→ TASK STATEMENT
Line by line, set down the records below from the first line through the line containing "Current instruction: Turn". Omit the pictures.

→ LISTED RECORDS
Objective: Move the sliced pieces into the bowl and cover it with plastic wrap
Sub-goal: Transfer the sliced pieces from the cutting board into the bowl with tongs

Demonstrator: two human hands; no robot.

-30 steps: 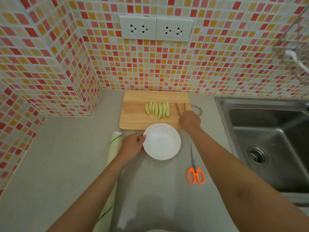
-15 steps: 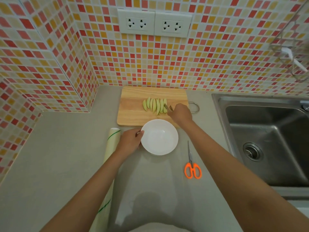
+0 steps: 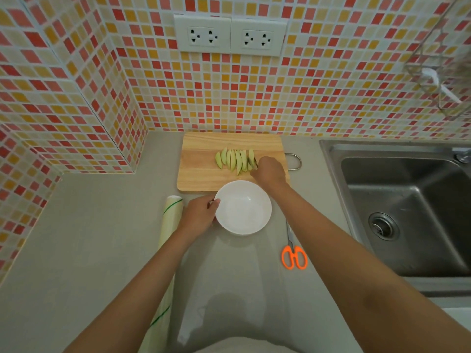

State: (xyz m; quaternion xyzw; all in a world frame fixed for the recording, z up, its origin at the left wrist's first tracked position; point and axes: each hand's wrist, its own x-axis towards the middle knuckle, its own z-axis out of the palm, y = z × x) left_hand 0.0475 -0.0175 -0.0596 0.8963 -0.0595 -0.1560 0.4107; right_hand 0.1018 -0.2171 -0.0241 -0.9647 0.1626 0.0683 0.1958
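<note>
Several pale green slices [image 3: 235,159] lie fanned in a row on a wooden cutting board [image 3: 201,174] against the tiled wall. In front of the board stands a white bowl [image 3: 244,212] with nothing in it. My left hand [image 3: 200,216] grips the bowl's left rim. Over the board's right part, my right hand [image 3: 270,171] is closed on a thin metal utensil [image 3: 254,163], probably tongs. Its dark tips touch the rightmost slices. A roll of plastic wrap [image 3: 170,220] lies left of the bowl, partly under my left forearm.
Orange-handled scissors [image 3: 294,256] lie on the grey counter right of the bowl. A steel sink [image 3: 407,200] fills the right side. The tiled wall juts out at the left. A wire rack [image 3: 433,80] hangs at upper right.
My right hand has moved left along the board, bringing the utensil tips from beside the slices up against the rightmost ones. My left hand stays on the bowl.
</note>
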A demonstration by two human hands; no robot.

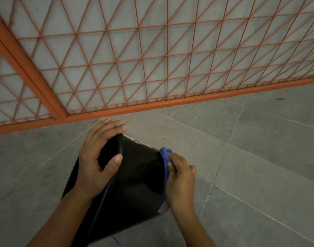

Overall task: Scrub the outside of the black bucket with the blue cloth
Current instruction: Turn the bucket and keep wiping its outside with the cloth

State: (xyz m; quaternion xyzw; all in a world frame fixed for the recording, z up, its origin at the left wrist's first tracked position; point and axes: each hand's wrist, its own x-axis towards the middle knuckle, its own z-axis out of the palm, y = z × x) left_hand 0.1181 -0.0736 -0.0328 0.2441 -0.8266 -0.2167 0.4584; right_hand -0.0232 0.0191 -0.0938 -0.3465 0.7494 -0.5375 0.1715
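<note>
Behind everything, an orange-red metal lattice fence (152, 56) backed by pale sheeting, running along a grey tiled stone floor (259, 157). On that floor, near the fence's lower rail, a black plastic bucket (134, 184), tipped onto its side with the rim at the left and the base toward the right. Left hand (97, 163) clamped over the rim, fingers curled across the top edge, thumb pressed on the outer wall. Right hand (179, 179) at the base end, grip closed around a bunched bright blue cloth (165, 157), pressing it against the bucket's outer edge there.
</note>
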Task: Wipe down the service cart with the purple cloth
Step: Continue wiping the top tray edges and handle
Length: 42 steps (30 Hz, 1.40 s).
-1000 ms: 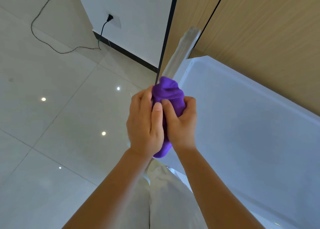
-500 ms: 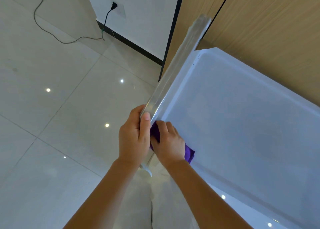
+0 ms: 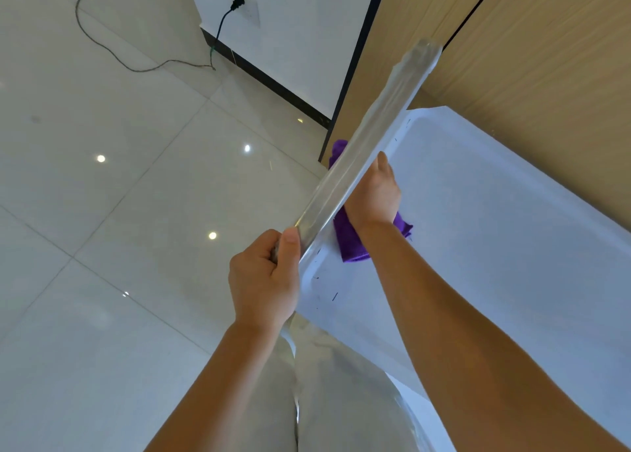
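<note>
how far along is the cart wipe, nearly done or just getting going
Early to midway, by the look of it. Done: nothing can be confirmed clean. In hand: the right hand works the purple cloth along the underside of the metal handle bar, while the left hand grips the bar's near end. Left: the white top tray still shows small dark marks near its rim.

Your right hand (image 3: 374,195) has slid the purple cloth (image 3: 351,243) farther up the cart rim, under the handle bar (image 3: 358,164), away from your left hand (image 3: 263,281).
</note>
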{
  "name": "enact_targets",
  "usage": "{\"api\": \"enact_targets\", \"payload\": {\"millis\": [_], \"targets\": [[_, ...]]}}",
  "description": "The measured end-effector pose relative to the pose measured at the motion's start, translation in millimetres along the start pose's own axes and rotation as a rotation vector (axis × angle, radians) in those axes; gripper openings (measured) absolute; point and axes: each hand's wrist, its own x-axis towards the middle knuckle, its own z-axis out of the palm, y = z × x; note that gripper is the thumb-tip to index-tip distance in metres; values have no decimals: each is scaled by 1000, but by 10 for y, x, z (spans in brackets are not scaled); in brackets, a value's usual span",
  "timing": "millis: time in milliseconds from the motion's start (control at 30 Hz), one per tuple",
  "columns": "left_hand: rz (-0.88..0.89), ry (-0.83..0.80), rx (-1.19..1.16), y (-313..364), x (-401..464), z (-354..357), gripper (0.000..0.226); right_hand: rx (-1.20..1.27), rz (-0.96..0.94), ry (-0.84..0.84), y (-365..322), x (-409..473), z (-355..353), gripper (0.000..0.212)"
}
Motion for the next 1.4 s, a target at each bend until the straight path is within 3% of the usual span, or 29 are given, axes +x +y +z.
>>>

→ WRITTEN RESPONSE
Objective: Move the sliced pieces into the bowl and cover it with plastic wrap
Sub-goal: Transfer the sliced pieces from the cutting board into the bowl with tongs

Demonstrator: two human hands; no robot.

-30 steps: 
-15 steps: 
+0 steps: 

State: (xyz m; quaternion xyzw; all in a world frame fixed for the recording, z up, its origin at the left wrist's first tracked position; point and axes: each hand's wrist, its own x-axis towards the middle knuckle, its own z-axis out of the palm, y = z × x) left_hand 0.0475 -0.0175 -0.0596 0.8963 -0.0595 -0.1560 0.4107; right_hand 0.1018 -0.2171 -0.0241 -0.9647 0.1626 0.0683 0.1958
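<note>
Several pale green slices [image 3: 235,159] lie fanned in a row on a wooden cutting board [image 3: 201,174] against the tiled wall. In front of the board stands a white bowl [image 3: 244,212] with nothing in it. My left hand [image 3: 200,216] grips the bowl's left rim. Over the board's right part, my right hand [image 3: 270,171] is closed on a thin metal utensil [image 3: 254,163], probably tongs. Its dark tips touch the rightmost slices. A roll of plastic wrap [image 3: 170,220] lies left of the bowl, partly under my left forearm.
Orange-handled scissors [image 3: 294,256] lie on the grey counter right of the bowl. A steel sink [image 3: 407,200] fills the right side. The tiled wall juts out at the left. A wire rack [image 3: 433,80] hangs at upper right.
My right hand has moved left along the board, bringing the utensil tips from beside the slices up against the rightmost ones. My left hand stays on the bowl.
</note>
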A demonstration by two human hands; no robot.


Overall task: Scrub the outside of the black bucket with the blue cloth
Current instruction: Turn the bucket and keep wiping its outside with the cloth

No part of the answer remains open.